■ **Required work**
The whole listing below needs to be duplicated exactly, pictures aside.

___ Data ___

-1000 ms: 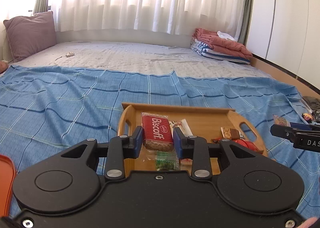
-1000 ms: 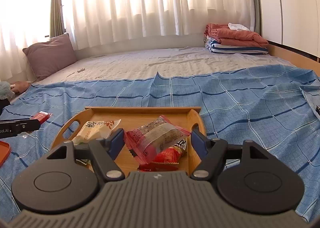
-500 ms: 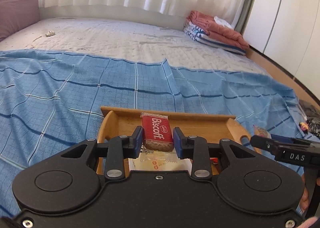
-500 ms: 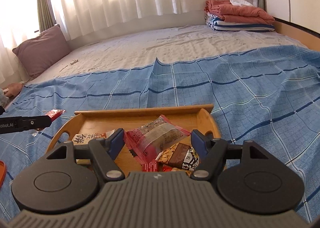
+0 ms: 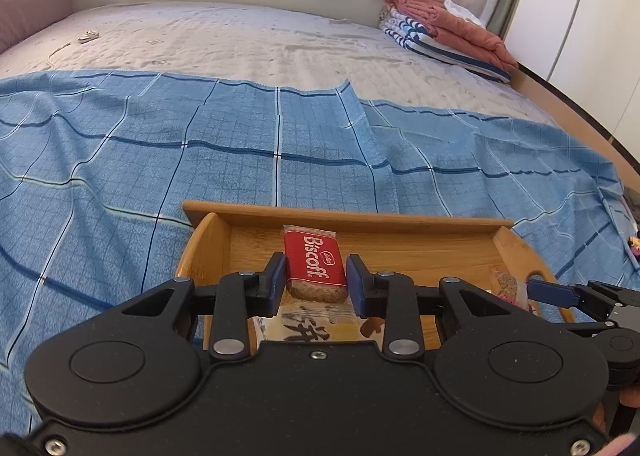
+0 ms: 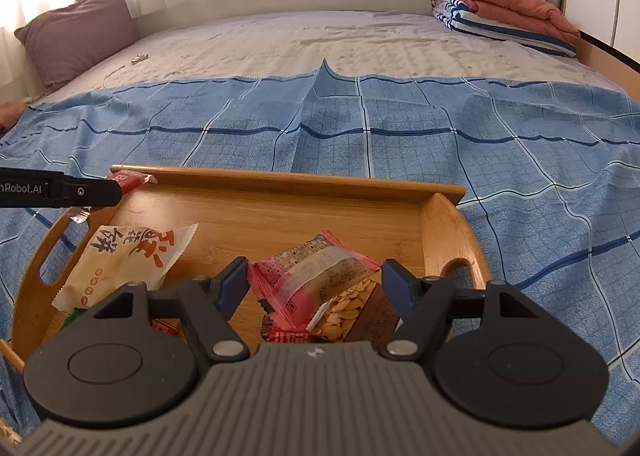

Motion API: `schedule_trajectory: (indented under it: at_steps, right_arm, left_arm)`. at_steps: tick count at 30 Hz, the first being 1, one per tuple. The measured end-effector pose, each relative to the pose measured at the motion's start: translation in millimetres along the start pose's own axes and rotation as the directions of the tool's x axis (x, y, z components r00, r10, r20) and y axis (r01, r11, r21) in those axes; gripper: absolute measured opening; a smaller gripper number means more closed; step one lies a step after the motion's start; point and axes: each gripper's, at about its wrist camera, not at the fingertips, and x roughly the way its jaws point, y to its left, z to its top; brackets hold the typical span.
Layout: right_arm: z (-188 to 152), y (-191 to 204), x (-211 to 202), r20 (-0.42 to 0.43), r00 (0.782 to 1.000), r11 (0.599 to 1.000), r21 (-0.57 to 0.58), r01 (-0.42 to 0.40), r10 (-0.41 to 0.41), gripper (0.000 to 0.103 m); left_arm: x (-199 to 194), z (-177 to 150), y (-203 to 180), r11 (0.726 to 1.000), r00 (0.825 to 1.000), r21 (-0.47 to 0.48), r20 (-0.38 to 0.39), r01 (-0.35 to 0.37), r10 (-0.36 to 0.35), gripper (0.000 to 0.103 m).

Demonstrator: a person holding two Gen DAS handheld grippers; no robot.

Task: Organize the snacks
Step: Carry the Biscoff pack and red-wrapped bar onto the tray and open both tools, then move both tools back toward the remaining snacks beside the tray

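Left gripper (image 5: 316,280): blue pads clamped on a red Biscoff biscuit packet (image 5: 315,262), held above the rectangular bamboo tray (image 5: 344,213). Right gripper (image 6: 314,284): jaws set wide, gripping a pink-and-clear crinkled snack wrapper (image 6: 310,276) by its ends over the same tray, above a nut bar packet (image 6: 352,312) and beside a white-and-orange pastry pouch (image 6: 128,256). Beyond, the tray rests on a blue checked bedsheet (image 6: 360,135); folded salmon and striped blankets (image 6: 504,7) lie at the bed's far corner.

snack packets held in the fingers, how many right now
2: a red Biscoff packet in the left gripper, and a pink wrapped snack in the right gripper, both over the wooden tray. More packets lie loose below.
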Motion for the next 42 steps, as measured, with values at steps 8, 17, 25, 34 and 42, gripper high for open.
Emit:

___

■ **Task result**
-1000 ms: 
-1000 ms: 
-500 ms: 
-500 ms: 
+0 ms: 
+0 ms: 

Motion API: `schedule_trajectory: (indented under it: at_steps, right_arm, left_arm)`. at_steps: tick count at 30 Hz, the first being 1, one per tuple. The measured end-effector pose, each relative to the pose measured at the motion's start: translation in millimetres along the start pose's own axes and rotation as the directions of the tool's x axis (x, y, z components r00, r10, r20) and y axis (r01, r11, r21) in those axes; gripper: absolute measured opening; a smaller gripper number means more closed; step one lies a step after the motion's start; point and axes: each gripper's, at about its wrist camera, not at the fingertips, and x roughly the way its jaws point, y to its left, z to its top; brackets hold the typical span.
Layout: right_arm: z (-188 to 152), y (-191 to 204), x (-211 to 202), r20 (-0.42 to 0.43), r00 (0.782 to 1.000), r11 (0.599 to 1.000), r21 (-0.57 to 0.58), r01 (-0.42 to 0.40), r10 (-0.41 to 0.41), gripper (0.000 to 0.103 m); left_arm: x (-199 to 194), z (-177 to 150), y (-203 to 180), r11 (0.726 to 1.000), r00 (0.825 to 1.000), r21 (-0.47 to 0.48), r20 (-0.38 to 0.39), r01 (-0.35 to 0.37), r10 (-0.36 to 0.35), gripper (0.000 to 0.103 m).

Demonstrator: a person holding two Gen DAS handheld grippers; no robot.

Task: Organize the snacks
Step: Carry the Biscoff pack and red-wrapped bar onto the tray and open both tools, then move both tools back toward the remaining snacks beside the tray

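Left gripper (image 5: 316,280): blue pads clamped on a red Biscoff biscuit packet (image 5: 315,262), held above the rectangular bamboo tray (image 5: 344,213). Right gripper (image 6: 314,284): jaws set wide, gripping a pink-and-clear crinkled snack wrapper (image 6: 310,276) by its ends over the same tray, above a nut bar packet (image 6: 352,312) and beside a white-and-orange pastry pouch (image 6: 128,256). Beyond, the tray rests on a blue checked bedsheet (image 6: 360,135); folded salmon and striped blankets (image 6: 504,7) lie at the bed's far corner.

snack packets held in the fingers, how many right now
2: a red Biscoff packet in the left gripper, and a pink wrapped snack in the right gripper, both over the wooden tray. More packets lie loose below.
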Motion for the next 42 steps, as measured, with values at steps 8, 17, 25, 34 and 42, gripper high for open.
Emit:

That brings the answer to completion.